PROVIDED DATA>
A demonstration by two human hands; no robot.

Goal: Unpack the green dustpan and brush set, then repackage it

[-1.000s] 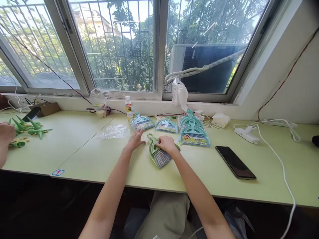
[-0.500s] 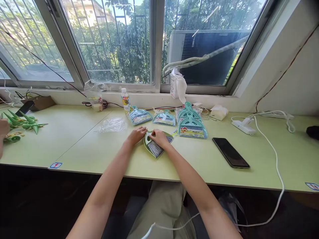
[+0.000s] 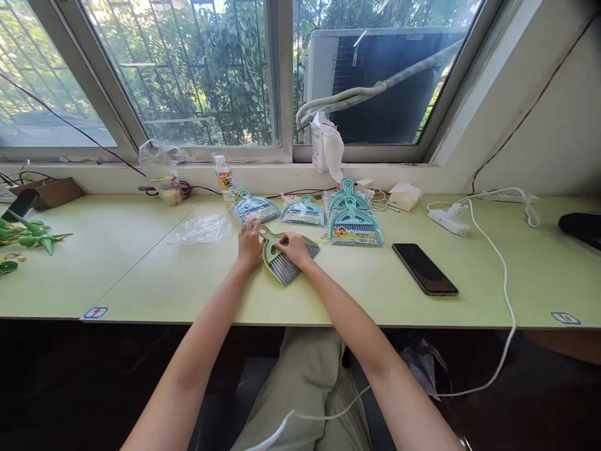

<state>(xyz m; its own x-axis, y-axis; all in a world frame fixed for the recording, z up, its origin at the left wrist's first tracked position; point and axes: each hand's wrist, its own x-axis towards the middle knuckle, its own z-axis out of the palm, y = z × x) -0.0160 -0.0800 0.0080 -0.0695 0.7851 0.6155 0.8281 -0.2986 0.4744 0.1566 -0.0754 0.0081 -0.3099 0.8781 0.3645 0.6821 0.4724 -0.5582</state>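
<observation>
- Green plastic mini dustpan (image 3: 271, 249) with a grey-bristled brush (image 3: 283, 268) nested in it lies on the pale green table (image 3: 357, 294), right between my two hands.
- My left hand (image 3: 249, 241) rests palm down at the pan's left edge, fingers curled loosely over the handle end; it touches the set, but I cannot tell whether it actually grips.
- My right hand (image 3: 295, 248) lies on top of the brush, fingers bent over its back and pressing it into the pan; a closed grasp is not clear from here.
- Just beyond my left fingertips: a teal dustpan set in its clear packet (image 3: 256, 207), flat on the table.
- Beyond my right hand: a second packaged set (image 3: 303, 213), and further right a small stack of packaged sets (image 3: 353, 216).
- Left of my left hand, near but apart: an empty clear plastic bag (image 3: 201, 229), crumpled.
- Well right of my right hand: a dark phone (image 3: 424, 269), face up, and past it a white cable (image 3: 502, 263) running off the front table edge.
- Behind the packets, by the window sill: a small bottle (image 3: 226, 181) with a yellow label, upright.
- Far left of my left hand, at the table's end: a heap of green plastic pieces (image 3: 29, 233).
</observation>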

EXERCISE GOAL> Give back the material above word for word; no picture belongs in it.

RESULT>
A demonstration by two human hands; no robot.

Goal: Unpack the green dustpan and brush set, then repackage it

[-1.000s] 
[-0.500s] 
[+0.000s] 

<state>(xyz m; its own x-axis, y-axis; all in a world frame fixed for the recording, z up, its origin at the left wrist's first tracked position; point and axes: each hand's wrist, its own x-axis towards the middle knuckle, its own z-axis out of the palm, y = z × x) -0.0160 -0.0800 0.0080 -0.0695 0.7851 0.6155 0.8281 -0.2986 0.4744 0.1566 -0.0754 0.0081 -0.3099 0.8781 0.3645 0.6821 0.4724 -0.5582</state>
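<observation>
- Green plastic mini dustpan (image 3: 271, 249) with a grey-bristled brush (image 3: 283, 268) nested in it lies on the pale green table (image 3: 357, 294), right between my two hands.
- My left hand (image 3: 249, 241) rests palm down at the pan's left edge, fingers curled loosely over the handle end; it touches the set, but I cannot tell whether it actually grips.
- My right hand (image 3: 295, 248) lies on top of the brush, fingers bent over its back and pressing it into the pan; a closed grasp is not clear from here.
- Just beyond my left fingertips: a teal dustpan set in its clear packet (image 3: 256, 207), flat on the table.
- Beyond my right hand: a second packaged set (image 3: 303, 213), and further right a small stack of packaged sets (image 3: 353, 216).
- Left of my left hand, near but apart: an empty clear plastic bag (image 3: 201, 229), crumpled.
- Well right of my right hand: a dark phone (image 3: 424, 269), face up, and past it a white cable (image 3: 502, 263) running off the front table edge.
- Behind the packets, by the window sill: a small bottle (image 3: 226, 181) with a yellow label, upright.
- Far left of my left hand, at the table's end: a heap of green plastic pieces (image 3: 29, 233).
</observation>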

No further answer is required.